# Problem requirements
Lines of the data that contain the word "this" are the ones to copy.
=== Section Start ===
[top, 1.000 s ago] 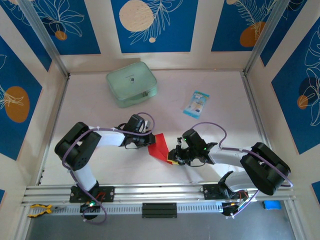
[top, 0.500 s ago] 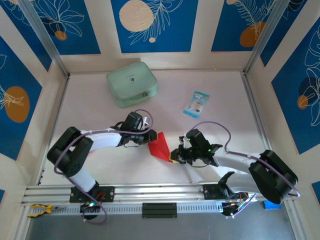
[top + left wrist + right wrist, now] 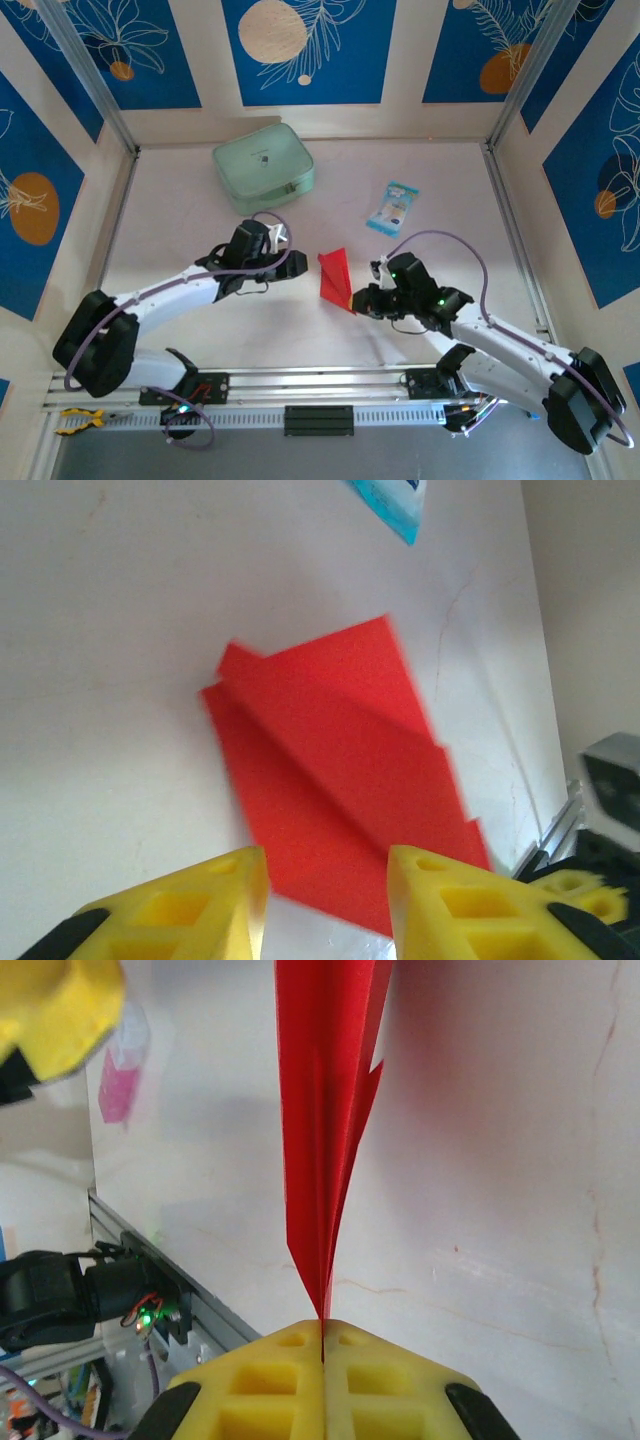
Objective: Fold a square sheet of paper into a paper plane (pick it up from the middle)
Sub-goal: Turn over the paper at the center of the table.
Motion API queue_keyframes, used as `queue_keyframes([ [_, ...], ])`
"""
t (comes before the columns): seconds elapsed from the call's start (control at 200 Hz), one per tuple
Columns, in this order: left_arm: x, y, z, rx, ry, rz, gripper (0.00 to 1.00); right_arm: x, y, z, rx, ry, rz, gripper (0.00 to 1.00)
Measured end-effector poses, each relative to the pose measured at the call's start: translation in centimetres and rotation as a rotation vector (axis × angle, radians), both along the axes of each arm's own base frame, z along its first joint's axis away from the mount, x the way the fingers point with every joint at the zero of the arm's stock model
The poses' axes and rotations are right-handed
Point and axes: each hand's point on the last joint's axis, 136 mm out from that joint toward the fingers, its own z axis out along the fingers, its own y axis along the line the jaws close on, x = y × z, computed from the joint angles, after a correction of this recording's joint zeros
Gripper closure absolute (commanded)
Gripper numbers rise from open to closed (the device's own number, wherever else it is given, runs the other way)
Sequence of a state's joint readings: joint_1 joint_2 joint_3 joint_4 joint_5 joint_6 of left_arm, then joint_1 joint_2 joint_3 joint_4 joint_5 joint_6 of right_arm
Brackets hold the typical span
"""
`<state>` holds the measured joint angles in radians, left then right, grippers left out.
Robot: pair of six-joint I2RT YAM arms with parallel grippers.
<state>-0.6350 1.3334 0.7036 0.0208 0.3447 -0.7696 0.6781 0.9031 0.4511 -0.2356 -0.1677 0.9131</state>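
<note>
The square sheet of paper [image 3: 334, 274] is bright red and folded into a narrow creased shape, lifted near the table's middle. My right gripper [image 3: 356, 302] is shut on its near pointed end. In the right wrist view the yellow pads [image 3: 290, 1360] are pressed together on the paper [image 3: 325, 1110], which rises edge-on from them. My left gripper [image 3: 292, 262] stands just left of the sheet. In the left wrist view its fingers [image 3: 215, 900] are open, with the red sheet [image 3: 340, 770] beyond the tips and apart from them.
A pale green zip pouch [image 3: 263, 167] sits at the back left. A small blue-white packet [image 3: 392, 207] lies at the back right, its corner at the top of the left wrist view [image 3: 390, 500]. An aluminium rail [image 3: 320, 382] runs along the near edge.
The left gripper opened, let go of the red sheet and drew back left. The right gripper closed on the sheet's near end and carried it a little farther from the rail.
</note>
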Motion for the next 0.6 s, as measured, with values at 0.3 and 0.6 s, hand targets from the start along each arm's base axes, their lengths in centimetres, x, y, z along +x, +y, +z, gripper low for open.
queue_keyframes([
  [0.3, -0.1, 2.3, 0.6, 0.08, -0.084, 0.045, 0.59, 1.4, -3.0, 2.0, -0.208, -0.108, -0.047, 0.94],
  [0.6, 0.2, 4.7, 0.9, 0.148, -0.134, 0.119, 0.59, 2.7, -6.1, 3.5, -0.455, -0.179, -0.085, 0.94],
])
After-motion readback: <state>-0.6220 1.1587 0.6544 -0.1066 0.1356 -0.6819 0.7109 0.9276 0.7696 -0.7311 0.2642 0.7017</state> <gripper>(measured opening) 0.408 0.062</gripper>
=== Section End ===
# Response area
Columns, in this order: left_arm: x, y, z, rx, ry, rz, gripper (0.00 to 1.00); right_arm: x, y, z, rx, ry, rz, gripper (0.00 to 1.00)
Point and axes: each hand's point on the last joint's axis, 136 mm out from that joint toward the fingers, its own z axis out along the fingers, its own y axis along the line the jaws close on, x = y × z, computed from the joint angles, after a correction of this recording's joint zeros

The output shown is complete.